Share

Malam Pertama yang Sesungguhnya

"Makan yang banyak, Anna. Pelan-pelan ya nak," ujar Alea mengusap pucuk kepala Anna dengan sabar.

Anna tidak menyia-nyiakan kesempatan ini. Di rumah Arthur memang ia ingin mual saat menghirup aroma masakan para pelayannya, entah mengapa.

Merasakan sup daging yang Mamanya masak, senyuman Anna langsung merekah seketika.

"Masakan Mama memang paling enak," sanjung gadis itu dengan wajah merona berseri-seri.

Alea pun tersenyum dengan sanjungan putri kesayangannya, namun karena tanpa sengaja pandangannya teralih pada Arthur yang tengah menatapi Anna yang sedang makan.

Tatapan mata yang tenang dan teduh, laki-laki itu begitu terlihat tulus. Namun siapa yang tidak mengenal Arthur Anderson di dalam dunia bisnis antar negara di Eropa, dia terkenal akan kepopulerannya dan juga mempunyai julukan Pria Tampan Licik yang Lembut.

"Mama ke belakang sebentar," pamit Alea saat menyadari Arthur ingin memperhatikan Anna lebih lama lagi.

Anna sibuk memakan sup daging kesukaannya, namun tiba-tiba kunyahannya terhenti saat dia menoleh bertemu pandang dengan sang suami.

Lantas gadis itu menunduk.

"Apa lagi yang kau pikirkan? Ayo cepat habiskan makanmu, istriku," bujuk Arthur, dia mendekati Anna.

Anna menatap semangkuk sup yang masih hangat. Pikirannya kembali mengingat betapa Arthur membelanya di depan sang Papa.

"Kenapa kau tadi memarahi Papaku? Kau ingin membelaku?" tanya Anna dengan polos dia menatap Arthur.

Helaan napas berasal dari bibir laki-laki itu dan dia enggan menjawab pertanyaan Anna yang terdengar tidak penting untuknya. Arthur meraih mangkuk di hadapan Anna dan menyuapi istrinya yang cerewet ini.

"Buka mulutmu," pintanya.

Anna membuka mulut, barulah Arthur tersenyum puas.

"Dengar Istriku, pertama-tama aku tidak membelamu sama sekali. Yang kedua, karena pernikahan sepuluh bulan ini maka aku akan memperlakukanmu seperti seorang putri yang akan aku jaga. Dan yang terakhir, tentu saja karena kau sedang hamil anakku, kalau kau bersedih sudah jelas anak itu akan terganggu di dalam perutmu. Aku tidak ingin hal buruk terjadi padanya, kau jangan besar kepala."

Penjelasan yang cukup jelas dan menyakitkan. Benar, Anna terlalu percaya diri untuk ingin mengetahui apa tadi Arthur membelanya. Segala kebaikan ini. Mengantarkan ia pulang sekedar untuk makan, membelanya, dan menyuapinya detik ini. Hanya karena anak yang ada di dalam perutnya, Anna tidak pantas keras kepala.

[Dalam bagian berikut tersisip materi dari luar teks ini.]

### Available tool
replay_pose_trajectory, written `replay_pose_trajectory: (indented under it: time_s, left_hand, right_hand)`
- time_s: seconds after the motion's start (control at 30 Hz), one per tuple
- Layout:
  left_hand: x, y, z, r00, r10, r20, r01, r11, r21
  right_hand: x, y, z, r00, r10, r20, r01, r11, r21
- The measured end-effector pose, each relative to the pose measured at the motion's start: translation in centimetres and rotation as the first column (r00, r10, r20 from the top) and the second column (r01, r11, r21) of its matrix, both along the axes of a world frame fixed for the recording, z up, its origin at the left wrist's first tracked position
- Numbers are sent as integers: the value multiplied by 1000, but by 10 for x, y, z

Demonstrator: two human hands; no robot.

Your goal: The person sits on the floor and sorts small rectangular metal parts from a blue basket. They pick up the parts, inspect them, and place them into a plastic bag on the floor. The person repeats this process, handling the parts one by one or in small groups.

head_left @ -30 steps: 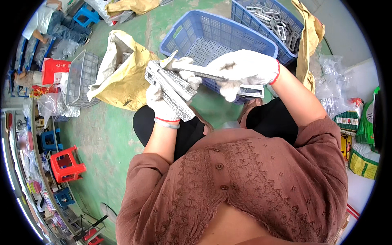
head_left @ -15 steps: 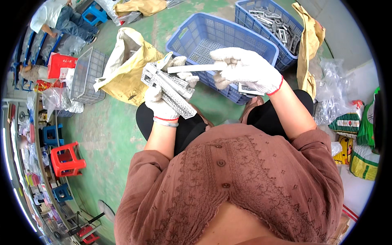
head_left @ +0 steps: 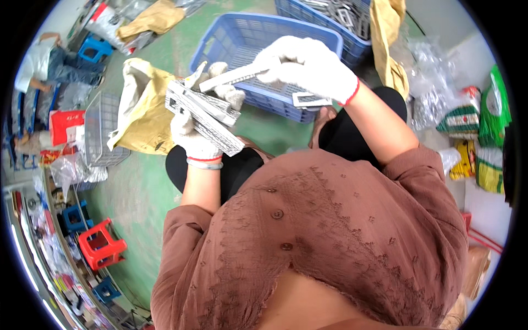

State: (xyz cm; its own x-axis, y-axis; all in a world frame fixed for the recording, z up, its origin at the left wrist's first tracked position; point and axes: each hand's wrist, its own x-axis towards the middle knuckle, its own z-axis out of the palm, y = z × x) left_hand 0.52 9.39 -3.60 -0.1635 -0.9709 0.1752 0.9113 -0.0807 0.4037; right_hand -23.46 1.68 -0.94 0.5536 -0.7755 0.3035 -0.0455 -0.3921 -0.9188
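Observation:
My left hand (head_left: 193,140), in a white knit glove with a red-edged cuff, is closed around a bundle of long grey slotted strips (head_left: 213,127). Its thumb lies on the near side and its fingers curl round the far side. My right hand (head_left: 314,69), gloved the same way, pinches one end of a single pale grey strip (head_left: 230,77). The strip's other end points toward the left hand's fingers, above the bundle. A flat rectangular frame piece (head_left: 311,99) shows below the right palm; whether that hand holds it I cannot tell.
Ahead stands a blue plastic crate (head_left: 212,41), with a second blue crate (head_left: 308,21) of grey pieces behind it. A yellow woven sack (head_left: 146,124) stands open at left, beside a grey crate (head_left: 102,132). A red stool (head_left: 102,245) is further left. Plastic bags (head_left: 432,99) lie right.
The view has shifted, so the surroundings appear displaced. The single strip now slants down to the left, where it was nearly level. The frame piece under my right hand shows more fully.

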Motion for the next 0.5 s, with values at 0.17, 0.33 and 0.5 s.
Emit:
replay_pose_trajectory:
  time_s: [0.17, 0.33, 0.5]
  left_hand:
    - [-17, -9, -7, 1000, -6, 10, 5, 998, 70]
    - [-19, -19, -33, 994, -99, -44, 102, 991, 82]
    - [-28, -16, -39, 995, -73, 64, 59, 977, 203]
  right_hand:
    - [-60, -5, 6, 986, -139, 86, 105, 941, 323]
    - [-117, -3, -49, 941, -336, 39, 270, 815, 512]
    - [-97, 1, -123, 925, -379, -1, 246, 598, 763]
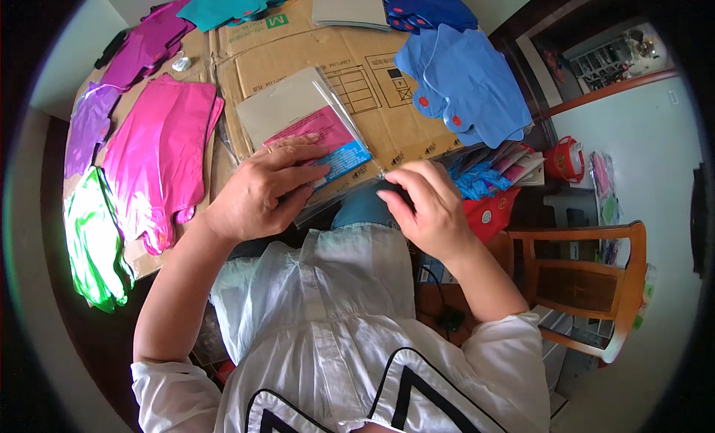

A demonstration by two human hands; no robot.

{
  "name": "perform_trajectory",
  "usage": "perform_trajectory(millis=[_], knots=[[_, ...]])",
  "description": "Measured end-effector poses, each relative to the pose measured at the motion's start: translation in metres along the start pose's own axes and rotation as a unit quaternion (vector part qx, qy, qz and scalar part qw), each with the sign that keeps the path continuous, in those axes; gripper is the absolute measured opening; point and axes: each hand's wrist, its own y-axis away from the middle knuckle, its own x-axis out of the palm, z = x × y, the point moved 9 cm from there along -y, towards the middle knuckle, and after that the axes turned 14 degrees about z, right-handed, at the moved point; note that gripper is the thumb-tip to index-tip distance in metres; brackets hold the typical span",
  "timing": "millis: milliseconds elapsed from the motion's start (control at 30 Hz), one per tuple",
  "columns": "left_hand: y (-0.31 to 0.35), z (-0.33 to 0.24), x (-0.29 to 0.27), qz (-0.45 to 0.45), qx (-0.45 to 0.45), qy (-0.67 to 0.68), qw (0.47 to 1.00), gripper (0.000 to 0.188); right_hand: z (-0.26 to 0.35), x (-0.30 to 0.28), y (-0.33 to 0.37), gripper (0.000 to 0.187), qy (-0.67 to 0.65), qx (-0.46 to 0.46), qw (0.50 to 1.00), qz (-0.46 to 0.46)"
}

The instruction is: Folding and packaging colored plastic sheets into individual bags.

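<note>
A clear plastic bag (345, 114) lies at the near edge of a cardboard-covered table. Inside it is a beige card (287, 105), along with a pink and blue printed sheet (342, 161). My left hand (272, 181) rests over the bag's lower left part, its fingers curled across the printed sheet and holding it down. At the bag's near right corner, my right hand (432, 209) pinches the clear film between thumb and forefinger. The left hand covers some of the sheet.
Shiny pink foil balloons (160, 150) and green ones (93, 239) lie left; light blue ones (477, 87) lie right. Beige cards (350, 7) sit at the far edge. Filled packs (484, 180), a red bucket (564, 161) and a wooden chair (581, 284) are to the right.
</note>
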Motion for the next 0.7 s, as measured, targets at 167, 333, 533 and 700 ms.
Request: perform_trajectory(millis=[167, 333, 533, 700], knots=[[0.000, 0.001, 0.000, -0.001, 0.004, 0.002, 1.000, 0.031, 0.001, 0.016, -0.017, 0.023, 0.076, -0.042, 0.995, 0.038], [0.000, 0.000, 0.001, 0.002, 0.008, -0.005, 1.000, 0.031, 0.003, 0.026, -0.010, 0.015, 0.139, -0.062, 0.987, 0.053], [0.001, 0.000, 0.001, 0.002, 0.001, -0.005, 1.000, 0.032, 0.040, 0.041, 0.031, 0.011, -0.101, -0.097, 0.977, 0.159], [0.002, 0.001, 0.001, -0.002, -0.002, 0.004, 1.000, 0.032, 0.006, 0.010, 0.020, 0.016, -0.074, 0.037, 0.993, 0.081]])
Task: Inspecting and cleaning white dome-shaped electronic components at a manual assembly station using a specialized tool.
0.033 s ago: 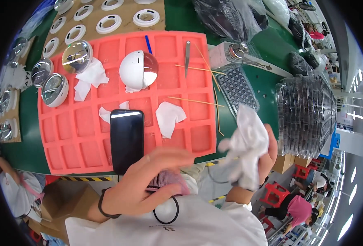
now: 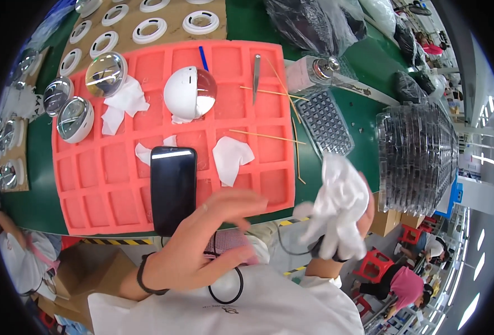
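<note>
A crumpled white glove [image 2: 340,201] hangs from my right hand [image 2: 368,215], mostly covering it; its loose fingers are slightly blurred. My left hand [image 2: 194,248] is in front of my body, empty, fingers curved and thumb apart. Just beyond it lies a black phone [image 2: 173,190] on the pink foam tray [image 2: 110,181]. Farther back on the tray sits a white ball-shaped housing [image 2: 179,94] with a reddish, shiny side. A white wipe [image 2: 233,159] lies to the right of the phone.
Clear domes [image 2: 106,74] stand at the tray's left. Thin sticks [image 2: 266,137], tweezers [image 2: 256,78] and a blue stick [image 2: 203,58] lie on it. Rightward are a clear blister tray [image 2: 324,120], a pump bottle [image 2: 308,72] and stacked plastic trays [image 2: 411,159]. White rings [image 2: 149,30] lie behind.
The white glove has dropped slightly and spread out, with its fingers showing more clearly. My left hand has moved up a little. The things on the table stay put.
</note>
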`<act>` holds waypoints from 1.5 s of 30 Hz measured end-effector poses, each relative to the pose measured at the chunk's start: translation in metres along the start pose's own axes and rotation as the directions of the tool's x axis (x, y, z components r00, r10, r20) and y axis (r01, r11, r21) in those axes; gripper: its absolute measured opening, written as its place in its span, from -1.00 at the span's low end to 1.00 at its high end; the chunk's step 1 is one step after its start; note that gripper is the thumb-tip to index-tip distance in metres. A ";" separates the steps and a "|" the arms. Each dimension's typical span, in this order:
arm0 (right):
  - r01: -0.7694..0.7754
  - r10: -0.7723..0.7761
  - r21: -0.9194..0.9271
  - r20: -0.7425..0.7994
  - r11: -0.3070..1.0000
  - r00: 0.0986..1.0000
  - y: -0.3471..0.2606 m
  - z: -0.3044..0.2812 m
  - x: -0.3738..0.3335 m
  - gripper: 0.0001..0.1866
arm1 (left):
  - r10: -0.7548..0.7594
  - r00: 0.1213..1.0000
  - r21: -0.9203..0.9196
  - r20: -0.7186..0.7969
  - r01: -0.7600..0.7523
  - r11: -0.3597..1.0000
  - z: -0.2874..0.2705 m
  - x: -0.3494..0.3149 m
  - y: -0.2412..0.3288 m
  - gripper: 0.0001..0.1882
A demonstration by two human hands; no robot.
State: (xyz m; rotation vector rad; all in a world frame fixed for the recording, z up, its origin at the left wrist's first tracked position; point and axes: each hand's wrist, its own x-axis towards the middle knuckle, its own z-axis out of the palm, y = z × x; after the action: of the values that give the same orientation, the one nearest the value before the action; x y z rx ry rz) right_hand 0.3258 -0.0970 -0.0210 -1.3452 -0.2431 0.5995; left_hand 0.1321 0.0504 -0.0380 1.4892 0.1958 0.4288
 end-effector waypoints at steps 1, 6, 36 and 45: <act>-0.098 0.100 0.072 -0.031 0.993 0.994 0.006 0.000 -0.004 -0.90 | -0.009 1.000 0.002 -0.012 0.009 1.000 0.005 0.002 -0.002 -0.47; -0.414 0.408 -0.044 0.292 0.909 0.865 0.033 0.001 -0.019 -0.81 | -0.180 0.967 -0.218 -0.178 0.140 0.966 0.017 0.001 -0.013 -0.48; 0.562 -0.333 -0.540 0.466 0.627 0.820 0.034 0.002 0.000 -0.87 | -0.243 0.938 -0.332 -0.247 0.153 0.931 0.004 -0.044 -0.018 -0.70; 0.696 -0.223 -0.550 0.687 0.463 0.691 0.046 0.001 -0.034 -0.74 | -0.129 0.952 -0.129 0.276 0.170 0.977 0.028 -0.035 -0.014 -0.52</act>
State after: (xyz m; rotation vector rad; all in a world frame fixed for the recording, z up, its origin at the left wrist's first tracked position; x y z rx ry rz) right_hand 0.2847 -0.1099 -0.0594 -1.8137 -1.4862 0.3364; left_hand 0.1129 0.0107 -0.0542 1.3556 0.0603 0.1144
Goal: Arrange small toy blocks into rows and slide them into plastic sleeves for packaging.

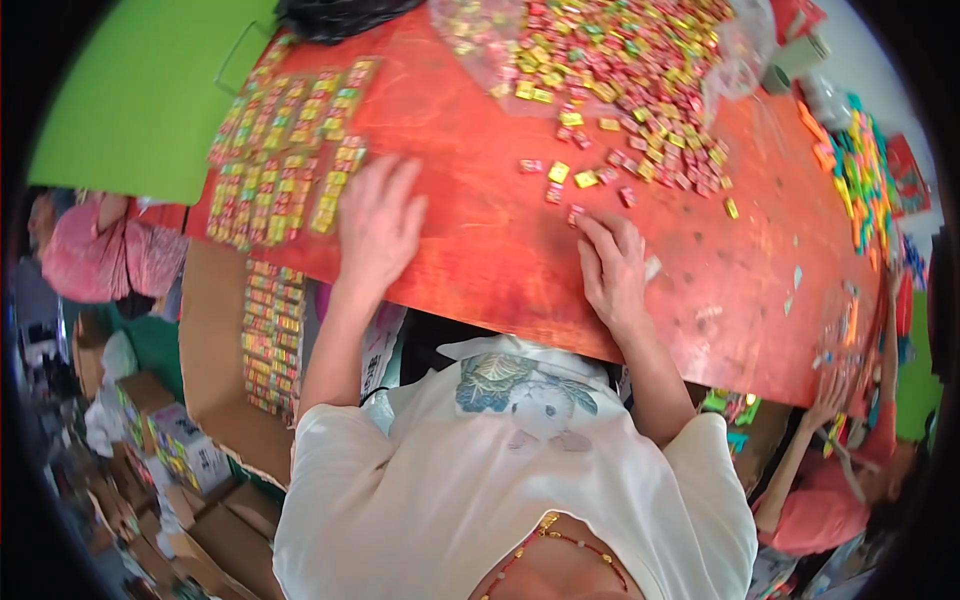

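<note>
My right hand (615,268) rests on the red table (470,260), fingers bent and thumb apart. The tip of its index finger touches a small red block-shaped wrapped piece (575,215). A few loose red and yellow pieces (557,172) lie just beyond it, before a big heap of the same kind (640,70). On the left, my left hand (380,228) hovers or rests at the table, slightly blurred, fingers apart with nothing visible in them. Right beside it stand rows of wrapped pieces (285,190), laid out in columns in two groups.
Clear plastic (470,40) spreads under the heap, with a black bag (345,15) at the back. An open cardboard box (225,360) with packed rows stands below the table's left edge. Another person (825,500) works at the right, near colourful pieces (865,170); someone in pink (110,250) is at left.
</note>
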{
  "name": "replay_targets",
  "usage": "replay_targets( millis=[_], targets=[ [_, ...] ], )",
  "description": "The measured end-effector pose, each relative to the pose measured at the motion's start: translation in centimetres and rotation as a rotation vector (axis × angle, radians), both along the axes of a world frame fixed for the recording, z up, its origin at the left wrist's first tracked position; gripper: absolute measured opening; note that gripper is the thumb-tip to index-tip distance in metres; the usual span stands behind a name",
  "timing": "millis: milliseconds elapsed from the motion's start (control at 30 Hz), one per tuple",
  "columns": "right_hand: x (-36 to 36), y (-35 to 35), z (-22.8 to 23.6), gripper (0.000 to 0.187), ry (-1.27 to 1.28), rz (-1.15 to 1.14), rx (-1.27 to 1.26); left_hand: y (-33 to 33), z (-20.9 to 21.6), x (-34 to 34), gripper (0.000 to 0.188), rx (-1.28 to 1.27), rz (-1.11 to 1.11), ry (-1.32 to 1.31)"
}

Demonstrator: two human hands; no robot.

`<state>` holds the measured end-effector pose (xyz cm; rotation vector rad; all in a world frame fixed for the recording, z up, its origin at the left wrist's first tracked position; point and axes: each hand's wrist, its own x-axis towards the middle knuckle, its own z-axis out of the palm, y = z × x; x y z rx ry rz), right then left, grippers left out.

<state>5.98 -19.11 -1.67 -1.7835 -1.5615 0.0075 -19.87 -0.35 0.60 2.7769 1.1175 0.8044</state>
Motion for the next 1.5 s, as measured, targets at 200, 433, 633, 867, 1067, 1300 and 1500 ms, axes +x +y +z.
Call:
replay_targets(
  millis=[200,433,633,867,1067,1300,1500],
  targets=[
    [2.3,-1.2,0.5,0.039,-0.088,-0.222,-0.076,-0.5,-1.1,10.0,0.038,-0.121,-0.297,0.047],
    [2.4,-2.6,0.2,0.033,-0.240,-0.215,-0.171,-1.7,-1.9,12.0,0.017,-0.025,-0.207,0.182],
    [2.0,-1.3,0.4,0.028,-0.307,-0.113,-0.149,-5.9,-1.2,10.3,0.019,-0.073,-0.248,0.185],
    [0.2,-1.6,1.0,0.028,-0.273,-0.031,-0.213,-8.7,-0.8,9.5,0.022,-0.093,-0.340,0.185],
    [0.1,-1.9,1.0,0.025,-0.281,-0.020,-0.148,-8.0,-0.8,10.0,0.021,-0.098,-0.363,0.249],
    [3.5,-2.5,0.9,0.013,-0.333,-0.233,-0.188,-8.2,-1.3,10.5,0.018,-0.060,-0.373,0.149],
    [7.8,0.7,2.9,0.033,-0.317,-0.236,-0.116,-6.0,0.3,11.7,0.020,-0.174,-0.386,0.082]
  ],
)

Air mata gadis itu menetes. Anna pun menepis pelan tangan Arthur saat hendak menyuapinya.

"Aku sudah kenyang," ujarnya menolak.

"Dan aku tidak suka dibohongi, Anna. Apa kau mau hari ini menjadi hari terakhirmu pulang ke rumah ini?" ancam Arthur ketika Anna menolak melanjutkan makannya.

Tatapan mata Anna menjadi begitu sedih, tapi dengan setia pria itu tetap menyuapinya.

"Aku bisa makan sendiri, kau tidak usah menyuapiku. Diamlah di sampingku saja," ujar Anna merebut piring di tangan Arthur.

"No, jangan melawanku!" tegasnya.

"Pria menyebalkan!" desis Anna kesal.

Bibir Arthur terukir senyuman. "Tapi aku tetap suamimu, Stesianna Anderson."

Dari lantai dua, Alea menatap putrinya yang malang. Wanita itu tahu kalau Anna tidak bahagia dengan pernikahannya. Sebaik apapun Arthur, dia tetaplah pembuat onar yang tidak akan bisa Alea percayai bisa seratus persen menjaga Anna, buktinya kini Anna menangis.

**

Setelah pulang dari kediaman orang tuannya, sesampainya di rumah Arthur, gadis itu langsung berjalan ke dalam kamar.

Anna membiarkan penerangan kamarnya mati dan gelap. Hingga pintu kamar kembali terbuka saat Arthur masuk ke dalam sana.

"Arthur," lirih Anna memanggil pria itu tanpa menoleh sedikitpun.

"Hem?" Arthur menjawabnya dengan gumaman kecil.

"Bisakah malam ini aku tidur sendiri? Sekali ini saja aku meminta."

"Tidak. Aku akan tidur bersamamu, kau sudah menggagalkan malam pertama kita, Anna!" seru laki-laki itu melirik Anna.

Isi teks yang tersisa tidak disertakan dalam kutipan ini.